Einige der Gläubigerfirmen wollen nun eine Sammelklage gegen Wankums DDP vorbereiten. Andere warten erst mal ab, was bei Greves Klage herauskommt. "Greve selbst zu verklagen, bringt uns nichts. Bei dem ist nichts zu holen", sagt Hans Hermann Meggers, Chef der Fassadenbau-Firma von Osten & Brandt, die noch mehr als 400 000 Mark zu bekommen hat. "Mit Wankum haben wir keinen Vertrag, und der HSV tut so, als ginge ihn das alles nichts an."

Auch Peter Schmidt, Norddeutschland-Direktor der Philipp Holzmann AG, fühlt sich "angeschmiert". "Das Konstrukt mit den zwei Generalübernehmern Wankum und Greve ist von vornherein merkwürdig gewesen", sagt Schmidt, dessen Firma mit rund zwei Millionen Mark die höchste offene Forderung präsentiert hat. Denn wenn Greves VIP Consult jetzt pleite ginge, wäre Wankums DDP nicht zu belangen - Handwerker und Lieferanten gingen womöglich leer aus. "Aber wir wollen natürlich nicht unterstellen, dass diese Konstruktion vorsätzlich gewählt wurde", sagt der Holzmann-Direktor. Einstweilen werde sich seine Firma ruhig verhalten. "Aber wenn wir wollten, könnten wir sofort da reinschlagen und alles zum Konkurs bringen", so Schmidt.

Für DDP-Chef Andreas C. Wankum geht es in diesen Tagen um ziemlich viel. Der ewige Ärger ums Geld macht ihm zu schaffen. In Sachen Handwerker-Rechnungen schiebt er den Schwarzen Peter gleich an seinen ehemaligen Partner zurück. "Greve lügt", sagt Wankum. "Wir wissen bis heute nicht, welche Forderungen noch offen sind."

Ganz oben in der Stadion-Nahrungskette sitzt, wie stets gelassen, der allmächtige HSV-Boss Werner Hackmann. Sein Credo war bisher simpel: Der HSV habe seinen Vertrag mit Wankum - alles andere "ist nicht mein Bier". Gestern formulierte Hackmann anders: "Wo es berechtigte Forderungen gibt, tritt auch der HSV ein."

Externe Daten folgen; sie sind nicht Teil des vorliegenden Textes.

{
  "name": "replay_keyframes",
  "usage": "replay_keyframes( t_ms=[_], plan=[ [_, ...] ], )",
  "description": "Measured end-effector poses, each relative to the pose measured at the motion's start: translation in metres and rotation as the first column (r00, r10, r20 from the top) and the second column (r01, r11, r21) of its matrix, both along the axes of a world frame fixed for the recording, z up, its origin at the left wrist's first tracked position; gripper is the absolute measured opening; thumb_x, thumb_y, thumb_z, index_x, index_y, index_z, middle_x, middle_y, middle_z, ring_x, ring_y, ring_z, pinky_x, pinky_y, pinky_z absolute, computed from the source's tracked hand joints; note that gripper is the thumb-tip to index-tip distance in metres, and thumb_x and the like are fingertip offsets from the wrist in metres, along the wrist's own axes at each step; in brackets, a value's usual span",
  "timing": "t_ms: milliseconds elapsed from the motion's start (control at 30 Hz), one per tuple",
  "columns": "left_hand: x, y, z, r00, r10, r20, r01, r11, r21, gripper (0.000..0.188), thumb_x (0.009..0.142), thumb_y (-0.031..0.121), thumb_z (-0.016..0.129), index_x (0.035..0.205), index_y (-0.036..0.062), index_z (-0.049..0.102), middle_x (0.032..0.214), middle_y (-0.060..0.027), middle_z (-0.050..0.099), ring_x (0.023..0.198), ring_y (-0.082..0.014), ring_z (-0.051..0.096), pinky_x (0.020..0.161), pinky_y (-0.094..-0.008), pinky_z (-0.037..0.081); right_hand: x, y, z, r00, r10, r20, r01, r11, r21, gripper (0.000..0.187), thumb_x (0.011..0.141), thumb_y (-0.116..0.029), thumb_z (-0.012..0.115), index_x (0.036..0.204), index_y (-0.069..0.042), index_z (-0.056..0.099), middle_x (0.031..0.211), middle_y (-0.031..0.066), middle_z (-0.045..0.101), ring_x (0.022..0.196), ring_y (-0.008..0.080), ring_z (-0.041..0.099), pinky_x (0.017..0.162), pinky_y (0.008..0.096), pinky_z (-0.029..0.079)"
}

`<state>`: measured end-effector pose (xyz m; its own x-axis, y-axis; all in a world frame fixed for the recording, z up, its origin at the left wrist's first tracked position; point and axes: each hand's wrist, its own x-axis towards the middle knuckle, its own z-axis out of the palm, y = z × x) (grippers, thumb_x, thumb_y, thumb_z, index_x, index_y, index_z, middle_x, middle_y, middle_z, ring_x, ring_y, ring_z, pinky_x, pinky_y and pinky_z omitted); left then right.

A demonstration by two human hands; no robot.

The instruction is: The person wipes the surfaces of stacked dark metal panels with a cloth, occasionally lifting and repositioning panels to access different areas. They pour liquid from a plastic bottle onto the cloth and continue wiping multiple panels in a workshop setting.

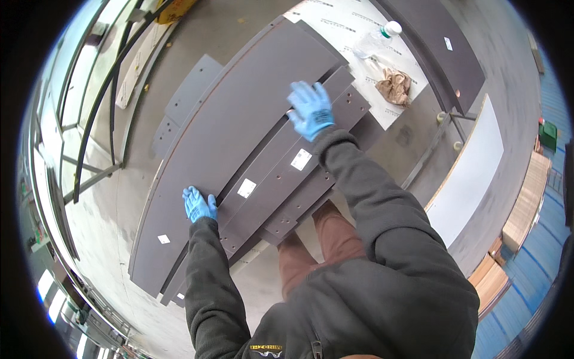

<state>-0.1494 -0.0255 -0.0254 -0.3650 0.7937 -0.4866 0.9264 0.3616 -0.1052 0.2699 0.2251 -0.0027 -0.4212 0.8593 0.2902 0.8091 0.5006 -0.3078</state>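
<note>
A stack of long, dark grey-brown panels [239, 110] lies in front of me, its boards overlapping in steps. My left hand [200, 205], in a blue glove, rests on the left part of the large panel with fingers stretched out. Further up, my right hand [311, 110], also blue-gloved, lies spread over the gap between the large panel and a narrower drilled panel [269, 170]. Neither hand is wrapped round anything. White labels [246, 188] and small drilled holes mark the narrower boards.
At the back, a plastic bottle [371, 43] and a crumpled brown cloth or paper [394, 87] sit on a white printed sheet [329, 21]. Another dark panel [436, 45] lies at upper right, above a white board [469, 173]. A metal frame rack [89, 167] stands left.
</note>
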Motion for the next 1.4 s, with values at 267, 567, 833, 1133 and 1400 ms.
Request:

Handwerker Meggers glaubt daran nicht. "Wankum führt uns vor, und Hackmann hält sich raus", sagt er. "Herr Hackmann sollte sich mal fragen, ob der HSV als Bauherr nicht eine Mitverantwortung für die Geschehnisse auf seiner Baustelle hat." Wegen der Zahlungsrückstände könne er seinen Arbeitern keine Prämien zahlen. "Wenn sich die Lage nicht klärt", so Meggers, "werden unsere Leute beim ersten Heimspiel im Stadion gegen den HSV demonstrieren. Dabei waren die bisher alle Fans."